A Última Mensagem
— Mãe, por que você nunca fala sobre meu pai?
O silêncio que se seguiu foi tão pesado que parecia sufocar o pequeno apartamento em Osasco. Eu tinha dezessete anos e, pela primeira vez, criei coragem para perguntar. Minha mãe, Barbara, estava sentada à mesa, cortando cenouras para o jantar. Ela parou, olhou para mim com aqueles olhos cansados e respondeu:
— Kinga, será que te falta alguma coisa? Você tem comida, escola, um teto… Por que mexer no passado?
Mas não era só curiosidade. Era um vazio que crescia dentro de mim desde criança, quando via as outras meninas sendo buscadas pelos pais na escola. Eu voltava sozinha, sentindo inveja e vergonha.
Minha mãe nunca foi de abraços ou palavras doces. Trabalhava como auxiliar de enfermagem no hospital municipal e fazia bicos de faxina nos finais de semana. Eu sabia que ela me amava, mas o amor dela era feito de silêncio e sacrifício.
Naquela noite, depois do jantar, ouvi minha mãe chorando baixinho no quarto. Fiquei na porta, sem coragem de entrar. No dia seguinte, ela me entregou uma caixa de sapatos velha.
— Isso é tudo o que você precisa saber sobre seu pai — disse, antes de sair para o trabalho.
Dentro da caixa havia cartas amareladas, uma foto desbotada de um homem sorrindo ao lado de uma moto e um envelope lacrado com meu nome.
Sentei no chão da sala e comecei a ler. As cartas eram apaixonadas, cheias de promessas de um futuro juntos. O nome dele era Marcelo. Ele falava sobre sonhos simples: construir uma casa, ter filhos, viajar para o litoral. Mas as últimas cartas mudavam de tom. Marcelo pedia desculpas, dizia que precisava ir embora por causa de uma dívida perigosa com agiotas do bairro. Prometia voltar quando tudo estivesse resolvido.
O envelope lacrado era diferente. Tremendo, abri e li:
“Kinga,
Se um dia você ler isso, quero que saiba que nunca deixei de pensar em você. Sua mãe tentou me proteger do mundo cruel em que eu me meti. Não fui forte o suficiente para ficar.
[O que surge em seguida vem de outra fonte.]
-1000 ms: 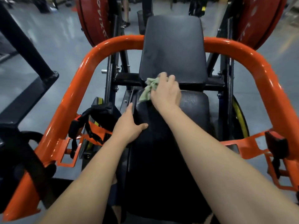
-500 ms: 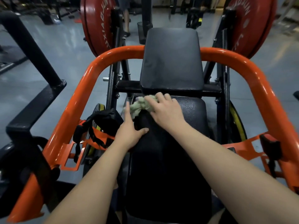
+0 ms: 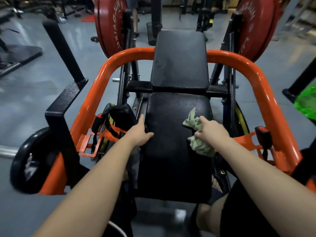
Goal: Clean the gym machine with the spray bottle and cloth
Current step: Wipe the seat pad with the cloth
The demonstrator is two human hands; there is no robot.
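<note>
**Gym machine, seat pad under wipe: items and changes**

Hands, 2. The left hand lies with its fingers straight along the left edge of the long seat pad, thumb spread on the top face, holding nothing. The right hand has its fingers curled round a bunched pale-green cloth, which sits against the pad's right side, just below a patch of fine droplets.

Pads, 2, black: the seat pad and a shorter upper pad just beyond it.

Orange tubular frame, 1, curving round both pads.

Red weight plates, 2: far left and far right. Black plate, 1, low left.

Strap buckles, 2: left, right.

Bright green object, 1, at the right edge, too blurred to name.

Changes: half a second ago the cloth was at the pad's far left corner, just beside the left hand. It is now across on the right side and nearer the person. The left hand has kept its place.
</note>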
Me perdoe por não estar aí para te ensinar a andar de bicicleta ou te buscar na escola. Espero que você cresça sabendo que é amada.
Com amor,
Marcelo”
Meu mundo desabou. Senti raiva da minha mãe por ter escondido tudo isso. Senti raiva do meu pai por ter fugido. Mas acima de tudo, senti uma tristeza profunda por nunca ter tido a chance de conhecê-lo.
Quando minha mãe chegou em casa naquela noite, fui até ela com as cartas nas mãos.
— Por que você mentiu pra mim a vida toda?
Ela suspirou fundo e sentou ao meu lado no sofá.
— Eu só queria te proteger. O Marcelo… ele era bom, mas se meteu com gente perigosa. Eu tinha medo que eles viessem atrás de você também.
— Mas eu tinha o direito de saber! — gritei, as lágrimas escorrendo pelo rosto.
Ela me abraçou pela primeira vez em anos. Ficamos ali, chorando juntas.
Nos dias seguintes, tentei encontrar alguma pista sobre Marcelo. Procurei nas redes sociais, perguntei para vizinhos antigos. Descobri que ele tinha morrido num acidente de moto na estrada para Santos poucos meses depois de fugir.
A notícia me devastou. Não havia mais ninguém para culpar além do destino.
O tempo passou e fui aprendendo a conviver com a ausência e o silêncio. Minha relação com minha mãe melhorou depois daquela noite; ela passou a falar mais sobre o passado, sobre seus próprios medos e sonhos frustrados.
Anos depois, já adulta e formada em psicologia pela USP, entendi que todos carregamos segredos e dores que moldam quem somos. Trabalhei com jovens em situação de risco na periferia de São Paulo e vi como a ausência paterna era uma ferida aberta em muitos deles — assim como foi em mim.
Hoje olho para trás e vejo minha mãe não como a mulher fria que me criou, mas como alguém que fez o melhor que pôde com as cartas que recebeu da vida.
Às vezes ainda me pergunto: será que teria sido diferente se eu tivesse conhecido meu pai? Ou será que certas ausências nos ensinam mais do que qualquer presença?
E você? O que faria se descobrisse um segredo assim sobre sua família?